The material separating plate 8 is further arranged between the primary scraping tray 6 and the secondary scraping tray 7, and is used for sealing a region between the primary scraping tray 6 and the secondary scraping tray 7 except the feeding channel 4 and the discharging channel 5, and the material separating plate 8 is configured to be fixed and does not rotate along with the main shaft 22. In this way, in the fine feeding mode, the secondary scraping tray 7 can directly distribute the materials from the feeding channel 4 to the discharging channel 5 without distributing the materials to the primary fan-shaped feeding area 60 between each discharging channel 5 and the feeding channel 4, so that the discharging efficiency is improved.

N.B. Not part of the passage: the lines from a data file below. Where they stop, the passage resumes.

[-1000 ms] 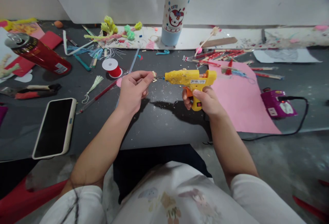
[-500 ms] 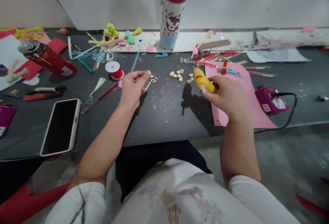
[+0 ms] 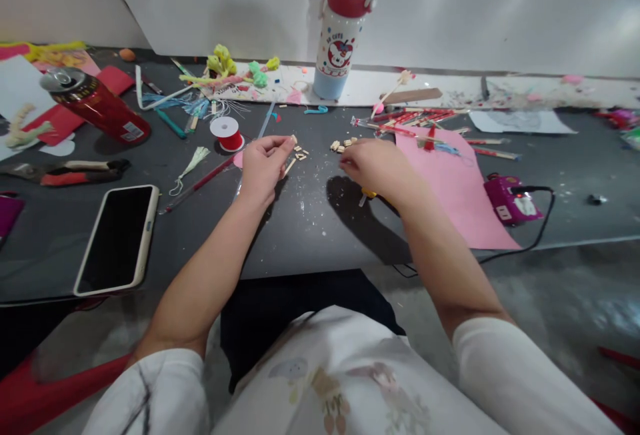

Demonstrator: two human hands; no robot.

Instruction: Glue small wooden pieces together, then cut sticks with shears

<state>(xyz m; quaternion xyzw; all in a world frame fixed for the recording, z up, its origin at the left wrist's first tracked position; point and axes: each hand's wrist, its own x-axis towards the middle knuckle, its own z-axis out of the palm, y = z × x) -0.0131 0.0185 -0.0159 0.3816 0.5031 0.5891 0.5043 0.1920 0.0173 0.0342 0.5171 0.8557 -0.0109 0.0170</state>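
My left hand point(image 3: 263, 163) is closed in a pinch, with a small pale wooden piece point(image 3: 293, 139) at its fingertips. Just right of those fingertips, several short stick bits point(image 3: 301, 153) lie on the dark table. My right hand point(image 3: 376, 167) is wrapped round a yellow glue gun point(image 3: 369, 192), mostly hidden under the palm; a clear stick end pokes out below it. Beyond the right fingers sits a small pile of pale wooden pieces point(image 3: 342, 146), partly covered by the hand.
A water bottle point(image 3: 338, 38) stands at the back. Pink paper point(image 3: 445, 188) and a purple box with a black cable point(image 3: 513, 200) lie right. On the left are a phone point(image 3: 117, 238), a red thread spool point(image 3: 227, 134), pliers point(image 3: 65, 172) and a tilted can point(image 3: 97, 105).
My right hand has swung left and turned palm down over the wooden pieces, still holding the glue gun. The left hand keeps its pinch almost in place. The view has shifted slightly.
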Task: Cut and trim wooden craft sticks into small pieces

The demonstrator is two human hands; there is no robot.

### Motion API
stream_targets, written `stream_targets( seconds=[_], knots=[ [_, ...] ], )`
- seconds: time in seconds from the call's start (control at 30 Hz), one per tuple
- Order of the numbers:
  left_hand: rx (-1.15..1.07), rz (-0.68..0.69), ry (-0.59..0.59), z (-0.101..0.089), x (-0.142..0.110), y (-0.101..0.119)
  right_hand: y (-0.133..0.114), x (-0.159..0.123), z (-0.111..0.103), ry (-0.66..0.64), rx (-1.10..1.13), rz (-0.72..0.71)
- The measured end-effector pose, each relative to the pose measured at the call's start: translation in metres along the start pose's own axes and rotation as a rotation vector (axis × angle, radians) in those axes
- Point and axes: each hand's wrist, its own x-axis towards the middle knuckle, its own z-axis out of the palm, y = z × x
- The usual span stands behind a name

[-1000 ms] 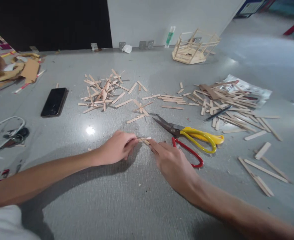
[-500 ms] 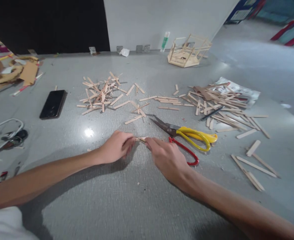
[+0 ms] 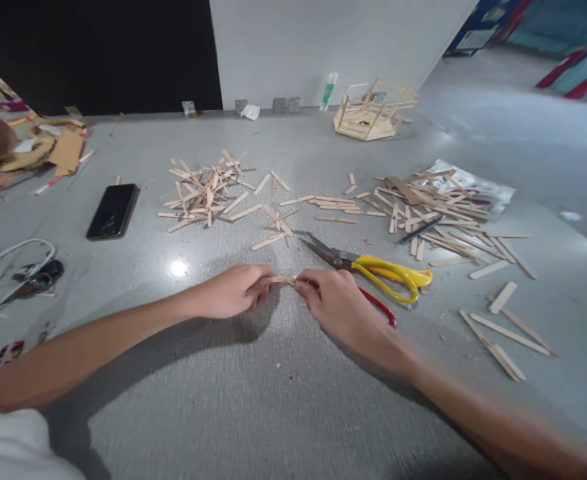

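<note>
Between my two hands is a thin wooden craft stick point(image 3: 284, 280), splintered along its middle. My left hand point(image 3: 243, 288) pinches its left end, fingers closed. The right end sits in the closed fingers of my right hand point(image 3: 336, 297). The ends themselves are hidden by my fingertips. Just beyond my right hand lie scissors point(image 3: 340, 257) with one yellow and one red handle, their blades toward the far left. A yellow-handled tool point(image 3: 420, 275), probably a cutter, lies partly under the yellow loop.
A pile of broken sticks point(image 3: 210, 190) lies ahead, with more craft sticks point(image 3: 438, 207) and a pen point(image 3: 423, 229) at right. A phone point(image 3: 113, 211) and cable point(image 3: 33, 267) are at left. A stick frame point(image 3: 370, 120) and glue tube point(image 3: 328, 92) stand at the back.
My right hand has shifted slightly right and rolled, and the gap between my hands has widened. More of the craft stick shows, with its splintered middle visible. Both hands still grip it.
</note>
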Motion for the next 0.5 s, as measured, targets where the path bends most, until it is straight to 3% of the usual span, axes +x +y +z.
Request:
stream_targets(
  seconds=[0.13, 0.27, 0.5],
  knots=[
    [0.021, -0.046, 0.06, -0.006, 0.001, 0.0, 0.0, 0.001, -0.002, -0.038, 0.127, 0.047],
    [-0.014, -0.072, 0.128, 0.004, 0.001, -0.001, -0.002, 0.001, -0.001, -0.067, 0.169, 0.096],
    [-0.073, -0.052, 0.151, 0.01, 0.002, -0.003, 0.002, -0.005, 0.013, 0.064, -0.195, -0.02]
  ],
)
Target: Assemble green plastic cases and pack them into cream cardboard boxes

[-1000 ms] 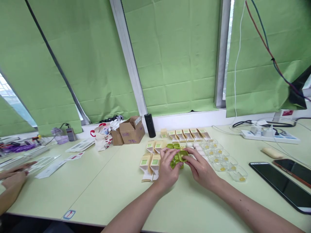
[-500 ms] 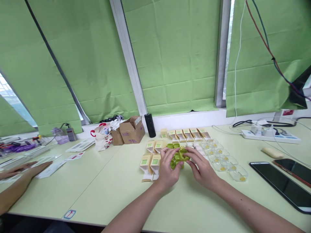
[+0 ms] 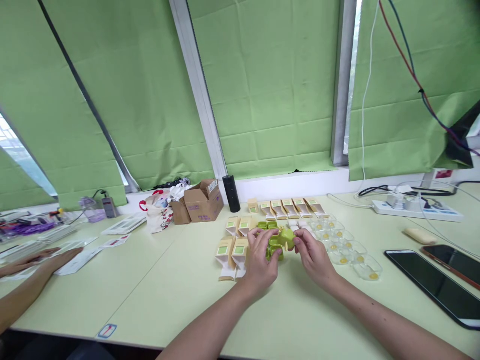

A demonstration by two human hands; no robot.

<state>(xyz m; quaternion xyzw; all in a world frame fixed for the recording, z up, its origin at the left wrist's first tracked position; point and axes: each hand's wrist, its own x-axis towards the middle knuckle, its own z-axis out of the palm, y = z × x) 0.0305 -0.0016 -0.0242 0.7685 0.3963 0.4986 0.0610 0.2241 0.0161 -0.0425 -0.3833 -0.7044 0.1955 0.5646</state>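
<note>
The green cup (image 3: 287,237) is up off the table (image 3: 180,300), in front of the person and between the two hands. The right hand (image 3: 315,256) has its fingers closed in a narrow pinch on the cup's right side, which probably leaves the rest of it free to be turned. The left hand (image 3: 260,257) curls over the cup's other side, fingers partly bent, with the green tray (image 3: 275,250) just beneath; the grip looks like a brace against tipping, though how firmly each fingertip bears cannot be told.

The folded cartons (image 3: 225,252) stand left of the hands, and a row of tan cartons (image 3: 292,209) lines up towards the table's far edge. The clear containers (image 3: 367,269), with yellow spots in them, spread to the right. Such grouping by kind likely keeps each sort within a short reach while leaving the strip towards the near edge for the forearms. The black phone (image 3: 435,285) lies farther right, apart from these groups, presumably out of the hands' way.
</note>
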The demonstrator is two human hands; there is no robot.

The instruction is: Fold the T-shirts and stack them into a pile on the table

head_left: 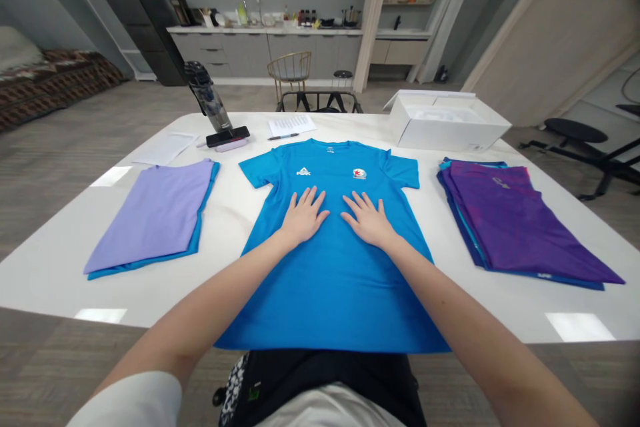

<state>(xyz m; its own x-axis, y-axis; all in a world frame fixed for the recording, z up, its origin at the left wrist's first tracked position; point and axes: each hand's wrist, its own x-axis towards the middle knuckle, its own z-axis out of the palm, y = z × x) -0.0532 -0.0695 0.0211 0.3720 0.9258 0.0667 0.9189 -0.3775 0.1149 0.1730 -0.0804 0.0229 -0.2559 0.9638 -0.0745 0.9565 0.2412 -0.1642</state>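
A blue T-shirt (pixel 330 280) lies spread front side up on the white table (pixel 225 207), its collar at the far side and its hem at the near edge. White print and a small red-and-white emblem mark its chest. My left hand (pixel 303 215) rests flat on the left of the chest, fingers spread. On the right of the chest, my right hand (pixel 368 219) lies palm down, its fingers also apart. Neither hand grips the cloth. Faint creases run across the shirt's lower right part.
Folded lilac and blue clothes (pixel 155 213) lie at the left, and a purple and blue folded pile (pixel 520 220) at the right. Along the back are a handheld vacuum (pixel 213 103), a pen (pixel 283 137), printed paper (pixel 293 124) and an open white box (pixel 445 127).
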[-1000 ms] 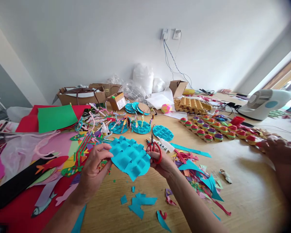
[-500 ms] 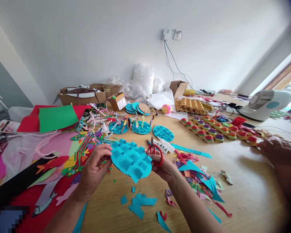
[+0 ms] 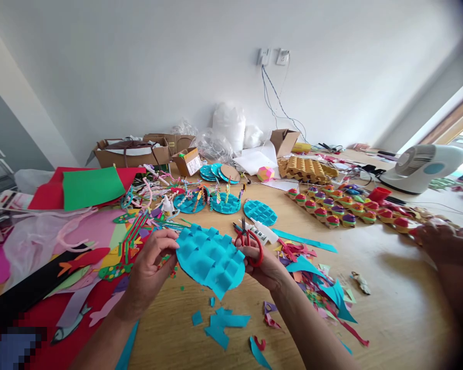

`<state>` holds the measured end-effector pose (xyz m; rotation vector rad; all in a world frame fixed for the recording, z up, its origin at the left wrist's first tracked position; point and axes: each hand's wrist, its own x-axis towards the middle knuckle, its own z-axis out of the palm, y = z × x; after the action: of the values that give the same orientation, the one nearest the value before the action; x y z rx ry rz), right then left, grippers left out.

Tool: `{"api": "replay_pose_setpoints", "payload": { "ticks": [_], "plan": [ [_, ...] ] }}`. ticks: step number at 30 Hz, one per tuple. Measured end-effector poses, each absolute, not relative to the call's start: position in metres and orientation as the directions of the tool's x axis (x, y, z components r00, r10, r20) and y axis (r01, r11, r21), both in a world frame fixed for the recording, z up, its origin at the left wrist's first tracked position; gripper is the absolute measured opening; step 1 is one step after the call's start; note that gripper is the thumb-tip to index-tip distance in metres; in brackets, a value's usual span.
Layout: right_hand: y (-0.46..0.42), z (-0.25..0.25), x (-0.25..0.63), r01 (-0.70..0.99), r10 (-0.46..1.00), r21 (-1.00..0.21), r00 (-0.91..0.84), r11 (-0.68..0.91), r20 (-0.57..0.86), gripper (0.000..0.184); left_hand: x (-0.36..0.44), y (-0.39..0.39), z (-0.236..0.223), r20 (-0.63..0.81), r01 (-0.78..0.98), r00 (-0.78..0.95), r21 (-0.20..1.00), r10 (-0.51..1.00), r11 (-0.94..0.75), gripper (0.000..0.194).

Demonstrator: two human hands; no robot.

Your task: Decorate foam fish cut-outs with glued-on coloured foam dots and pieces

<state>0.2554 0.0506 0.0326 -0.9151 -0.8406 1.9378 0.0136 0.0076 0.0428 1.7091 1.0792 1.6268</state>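
Note:
My left hand [image 3: 151,270] pinches the left edge of a blue foam piece [image 3: 210,257] with raised folded squares, held above the wooden table [image 3: 389,298]. At the piece's right edge, my right hand [image 3: 264,264] grips red-handled scissors [image 3: 249,241], fingers through the loops, blades pointing up and away. Blue offcuts [image 3: 224,324] lie on the table just below the piece.
Coloured paper scraps [image 3: 316,288] pile to the right. Blue discs [image 3: 259,210], a glue bottle [image 3: 264,229], foam sheets [image 3: 88,187], painted egg-tray cups [image 3: 339,208], cardboard boxes [image 3: 131,150] and a fan [image 3: 420,164] surround the work. Another person's hand [image 3: 443,241] rests at far right.
The blue piece has turned slightly and dropped a little between my hands. My right hand with the scissors shifted a bit to the right and down.

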Motion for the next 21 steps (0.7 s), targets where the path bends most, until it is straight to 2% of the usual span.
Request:
{"api": "replay_pose_setpoints", "payload": {
  "ticks": [5, 12, 16, 21],
  "plan": [
    [0.051, 0.033, 0.256, -0.398, 0.865, -0.798, -0.415, -0.452, -0.282, 0.026, 0.011, 0.007, 0.045, 0.561, 0.205, -0.020, 0.812, 0.828, -0.546, 0.015],
    [0.054, 0.024, 0.256, -0.414, 0.846, -0.768, -0.438, -0.489, -0.302, 0.026, 0.010, 0.007, 0.051, 0.484, 0.155, -0.050, 0.868, 0.874, -0.472, 0.008],
    [0.051, 0.024, 0.253, -0.427, 0.847, -0.763, -0.445, -0.486, -0.290, 0.024, 0.011, 0.007, 0.049, 0.505, 0.101, -0.056, 0.861, 0.861, -0.499, 0.008],
    [0.048, 0.023, 0.251, -0.429, 0.833, -0.759, -0.486, -0.490, -0.263, 0.023, 0.010, 0.005, 0.047, 0.516, 0.114, -0.100, 0.856, 0.851, -0.505, 0.009]
  ]
}}
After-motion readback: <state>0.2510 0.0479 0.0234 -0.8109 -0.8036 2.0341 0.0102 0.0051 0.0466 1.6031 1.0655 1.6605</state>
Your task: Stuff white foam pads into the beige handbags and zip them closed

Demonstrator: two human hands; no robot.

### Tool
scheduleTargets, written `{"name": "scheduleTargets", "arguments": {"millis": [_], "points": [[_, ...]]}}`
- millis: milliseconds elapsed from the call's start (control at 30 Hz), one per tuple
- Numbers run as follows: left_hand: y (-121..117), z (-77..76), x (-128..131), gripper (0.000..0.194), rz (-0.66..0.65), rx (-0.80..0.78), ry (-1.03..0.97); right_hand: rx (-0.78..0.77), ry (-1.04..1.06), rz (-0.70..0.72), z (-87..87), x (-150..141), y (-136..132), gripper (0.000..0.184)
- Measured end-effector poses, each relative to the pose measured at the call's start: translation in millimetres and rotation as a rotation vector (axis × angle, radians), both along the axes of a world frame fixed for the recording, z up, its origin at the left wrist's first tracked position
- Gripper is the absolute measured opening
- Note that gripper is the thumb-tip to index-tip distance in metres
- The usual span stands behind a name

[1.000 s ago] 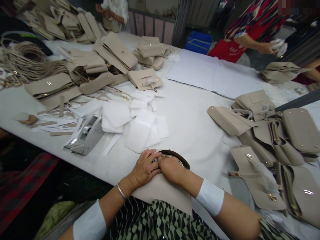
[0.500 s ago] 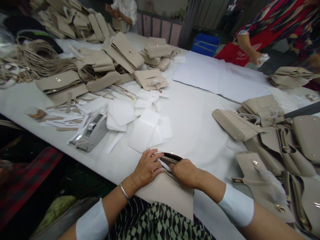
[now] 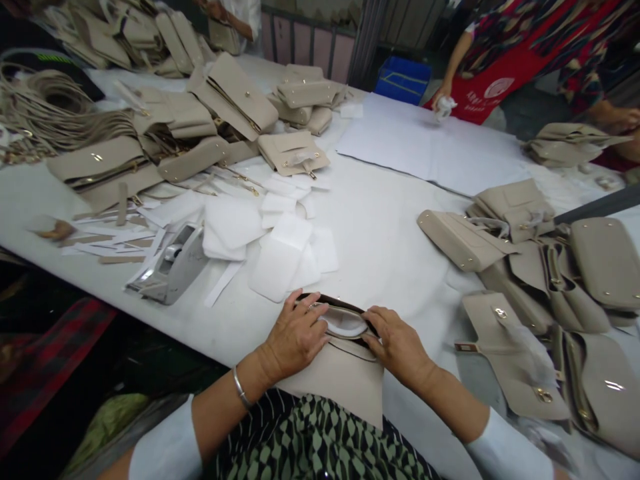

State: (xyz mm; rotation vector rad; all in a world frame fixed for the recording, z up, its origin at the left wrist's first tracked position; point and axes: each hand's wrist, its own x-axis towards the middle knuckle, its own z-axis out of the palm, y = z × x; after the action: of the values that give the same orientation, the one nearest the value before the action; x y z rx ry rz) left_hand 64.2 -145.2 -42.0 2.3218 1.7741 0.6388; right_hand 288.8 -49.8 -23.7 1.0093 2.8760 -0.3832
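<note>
A beige handbag (image 3: 340, 373) lies at the table's near edge against my lap, its mouth pulled open with a white foam pad (image 3: 344, 321) showing inside. My left hand (image 3: 295, 333) grips the left side of the opening, fingers curled over the rim. My right hand (image 3: 400, 347) holds the right side of the opening, fingers bent on the rim. Just beyond the bag lies a heap of white foam pads (image 3: 280, 257).
A tape dispenser (image 3: 173, 267) and paper strips sit at the left. Finished beige bags (image 3: 550, 267) pile at the right, more bags (image 3: 200, 127) and straps at the far left. A white sheet (image 3: 425, 147) lies far centre. Other people work at the far edge.
The bag's mouth was nearly closed under both hands; now it is spread open and a white pad shows inside. My right hand has shifted right along the rim.
</note>
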Motion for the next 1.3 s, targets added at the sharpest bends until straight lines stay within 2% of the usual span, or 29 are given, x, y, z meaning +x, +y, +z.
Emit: {"name": "scheduleTargets", "arguments": {"millis": [133,300,433,567,633,867,1100,1200,1300], "points": [[15.6,8.4,27.2,0.018,-0.126,-0.128,0.033,0.031,-0.018,-0.170,-6.6,20.2,-12.5,0.039],[41.2,5.8,66.4,0.031,-0.058,-0.395,0.059,0.011,-0.161,-0.249,-5.2,13.3,-21.5,0.030],[59.9,2.8,65.9,0.038,-0.151,-0.586,0.067,-0.061,-0.272,-0.260,-9.3,2.3,-16.0,0.018],[78.6,5.0,59.4,0.056,-0.223,-0.823,0.121,-0.064,-0.246,-0.239,-19.2,-0.7,-14.8,0.018],[88.1,6.1,61.6,0.055,-0.259,-0.900,0.131,-0.063,-0.215,-0.233,-22.8,0.8,-16.9,0.018],[110.2,-3.4,65.7,0.038,-0.532,-1.094,-0.046,-0.180,-0.090,-0.222,-28.9,13.6,-18.9,0.021],[107.3,-23.0,54.8,0.055,-0.524,-1.136,-0.189,-0.265,0.043,-0.157,-33.2,20.3,-14.5,0.021],[110.3,-21.6,57.6,0.055,-0.549,-1.176,-0.230,-0.300,0.108,-0.145,-35.3,19.4,-13.1,0.020],[112.2,-14.3,59.8,0.056,-0.512,-1.176,-0.192,-0.292,0.149,-0.157,-37.2,19.0,-14.7,0.022]]}}
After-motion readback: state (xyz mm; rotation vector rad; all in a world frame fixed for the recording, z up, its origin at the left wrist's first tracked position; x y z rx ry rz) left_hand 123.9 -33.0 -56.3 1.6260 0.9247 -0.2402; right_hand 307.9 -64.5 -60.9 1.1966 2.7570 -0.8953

Specifically, the material separation plate 8 comprises a blocking block 81 for closing the area between the secondary scraping tray 7 and the shell and between the feeding channel 4 and the discharging channel 5, and the blocking block 81 is fixedly connected with the inner wall of the shell 1. The setting of the blocking 81 seals the primary scraping tray 6 and the secondary scraping tray 7 between the feeding channel 4 and the discharging channel 5, so that the materials in the secondary scraping tray 7 are prevented from falling into the primary scraping tray 6, and the materials stably enter the discharging channel 5.
Further, the two blocking blocks 81 are connected through a connecting plate 82 to respectively seal the two areas between the feeding channel 4 and the discharging channel 5, and the connecting plate 82 is sleeved on the main shaft 22 and is in non-driving connection with the main shaft 22. Thus, the fixing property of the blocking piece 81 is improved, and the linear occurrence of the loosening of the blocking piece 81 is avoided. At the same time, the connecting plate 82 provides a bearing at the bottom of the secondary scraping tray 7, so that the materials in the secondary scraping tray 7 are prevented from falling into the primary scraping tray 6.
In some preferred embodiments, an end cover 3 is further disposed at the bottom of the housing 1, and the end cover 3 is fixedly connected to the housing 1 and is used for bearing the bottom end of the spindle 22, so as to improve the service life of the spindle 22 and avoid instability in the rotation process of the spindle 22.
It should be noted that in other embodiments, the number of the discharging passages 5 may be two or more, and the number of the blocking blocks 81 on the corresponding partition plate 8 may be set as required, so that the structural changes still fall within the scope of the present invention.
The foregoing is only a preferred embodiment of the invention, it being noted that: it will be apparent to those skilled in the art that various modifications and adaptations can be made without departing from the principles of the present invention, and such modifications and adaptations are intended to be comprehended within the scope of the invention.